*Task details:*
Your answer should be the data below, reproduced with nothing changed.

*Data provided:*
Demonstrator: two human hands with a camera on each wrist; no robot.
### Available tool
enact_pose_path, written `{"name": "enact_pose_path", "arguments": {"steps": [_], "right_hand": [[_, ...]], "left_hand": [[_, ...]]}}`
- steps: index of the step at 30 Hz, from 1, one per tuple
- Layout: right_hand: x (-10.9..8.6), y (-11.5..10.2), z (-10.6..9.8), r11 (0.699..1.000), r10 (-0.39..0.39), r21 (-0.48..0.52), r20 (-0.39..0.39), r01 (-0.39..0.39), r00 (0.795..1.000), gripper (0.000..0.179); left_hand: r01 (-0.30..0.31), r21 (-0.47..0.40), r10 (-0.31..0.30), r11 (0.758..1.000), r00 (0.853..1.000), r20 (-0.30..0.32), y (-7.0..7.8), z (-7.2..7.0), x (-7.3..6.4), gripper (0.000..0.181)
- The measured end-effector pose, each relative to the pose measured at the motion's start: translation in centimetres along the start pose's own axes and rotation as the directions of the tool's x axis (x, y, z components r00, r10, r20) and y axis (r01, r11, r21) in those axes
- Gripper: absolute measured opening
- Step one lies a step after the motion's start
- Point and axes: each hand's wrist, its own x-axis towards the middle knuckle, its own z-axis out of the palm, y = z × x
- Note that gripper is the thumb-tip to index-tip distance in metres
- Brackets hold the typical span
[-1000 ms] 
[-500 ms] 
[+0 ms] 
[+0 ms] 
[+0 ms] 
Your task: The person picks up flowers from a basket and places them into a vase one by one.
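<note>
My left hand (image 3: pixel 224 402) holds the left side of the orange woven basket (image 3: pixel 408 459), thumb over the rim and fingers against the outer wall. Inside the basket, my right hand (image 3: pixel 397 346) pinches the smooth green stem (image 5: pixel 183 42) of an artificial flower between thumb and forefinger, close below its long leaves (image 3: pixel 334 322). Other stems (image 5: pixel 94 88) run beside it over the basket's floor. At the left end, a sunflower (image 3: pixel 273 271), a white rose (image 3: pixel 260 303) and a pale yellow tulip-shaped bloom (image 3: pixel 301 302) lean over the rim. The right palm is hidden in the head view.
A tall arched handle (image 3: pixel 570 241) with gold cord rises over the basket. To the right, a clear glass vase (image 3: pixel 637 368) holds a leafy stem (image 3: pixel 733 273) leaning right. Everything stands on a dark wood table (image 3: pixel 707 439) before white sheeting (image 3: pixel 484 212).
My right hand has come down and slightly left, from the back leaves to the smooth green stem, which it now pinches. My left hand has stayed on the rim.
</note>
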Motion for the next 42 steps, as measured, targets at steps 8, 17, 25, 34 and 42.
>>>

*Task output:*
Demonstrator: two human hands with a camera on each wrist; no robot.
### Available tool
enact_pose_path, written `{"name": "enact_pose_path", "arguments": {"steps": [_], "right_hand": [[_, ...]], "left_hand": [[_, ...]]}}`
- steps: index of the step at 30 Hz, from 1, one per tuple
- Layout: right_hand: x (-10.9..8.6), y (-11.5..10.2), z (-10.6..9.8), r11 (0.699..1.000), r10 (-0.39..0.39), r21 (-0.48..0.52), r20 (-0.39..0.39), r01 (-0.39..0.39), r00 (0.795..1.000), gripper (0.000..0.179); left_hand: r01 (-0.30..0.31), r21 (-0.47..0.40), r10 (-0.31..0.30), r11 (0.758..1.000), r00 (0.853..1.000), r20 (-0.30..0.32), y (-7.0..7.8), z (-7.2..7.0), x (-7.3..6.4), gripper (0.000..0.181)
- The measured end-effector pose, each relative to the pose measured at the motion's start: translation in centimetres along the start pose's own axes and rotation as the directions of the tool's x axis (x, y, z components r00, r10, r20) and y axis (r01, r11, r21) in those axes
- Gripper: absolute measured opening
- Step one lies a step after the motion's start
- Point and axes: each hand's wrist, its own x-axis towards the middle knuckle, its own z-axis out of the palm, y = z × x
- Note that gripper is the thumb-tip to index-tip distance in metres
- Brackets hold the typical span
[-1000 ms] 
[-500 ms] 
[+0 ms] 
[+0 ms] 
[+0 ms] 
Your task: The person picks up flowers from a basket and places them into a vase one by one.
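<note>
My left hand (image 3: pixel 224 402) holds the left side of the orange woven basket (image 3: pixel 408 459), thumb over the rim and fingers against the outer wall. Inside the basket, my right hand (image 3: pixel 397 346) pinches the smooth green stem (image 5: pixel 183 42) of an artificial flower between thumb and forefinger, close below its long leaves (image 3: pixel 334 322). Other stems (image 5: pixel 94 88) run beside it over the basket's floor. At the left end, a sunflower (image 3: pixel 273 271), a white rose (image 3: pixel 260 303) and a pale yellow tulip-shaped bloom (image 3: pixel 301 302) lean over the rim. The right palm is hidden in the head view.
A tall arched handle (image 3: pixel 570 241) with gold cord rises over the basket. To the right, a clear glass vase (image 3: pixel 637 368) holds a leafy stem (image 3: pixel 733 273) leaning right. Everything stands on a dark wood table (image 3: pixel 707 439) before white sheeting (image 3: pixel 484 212).
My right hand has come down and slightly left, from the back leaves to the smooth green stem, which it now pinches. My left hand has stayed on the rim.
</note>
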Motion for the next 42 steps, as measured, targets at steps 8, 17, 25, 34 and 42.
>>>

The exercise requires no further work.